**Problem description**
All that is wanted is a word-for-word retyping of the lines from the one containing "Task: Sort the" through the end of the material below.

**Data segment**
════════════════════

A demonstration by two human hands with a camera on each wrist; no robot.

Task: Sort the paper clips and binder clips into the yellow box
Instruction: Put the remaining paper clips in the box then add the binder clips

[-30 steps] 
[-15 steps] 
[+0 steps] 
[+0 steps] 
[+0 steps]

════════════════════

**Expected output**
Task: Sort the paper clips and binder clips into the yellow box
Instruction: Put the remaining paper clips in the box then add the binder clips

[-30 steps] 
[-15 steps] 
[+0 steps] 
[+0 steps] 
[+0 steps]

No further output is required.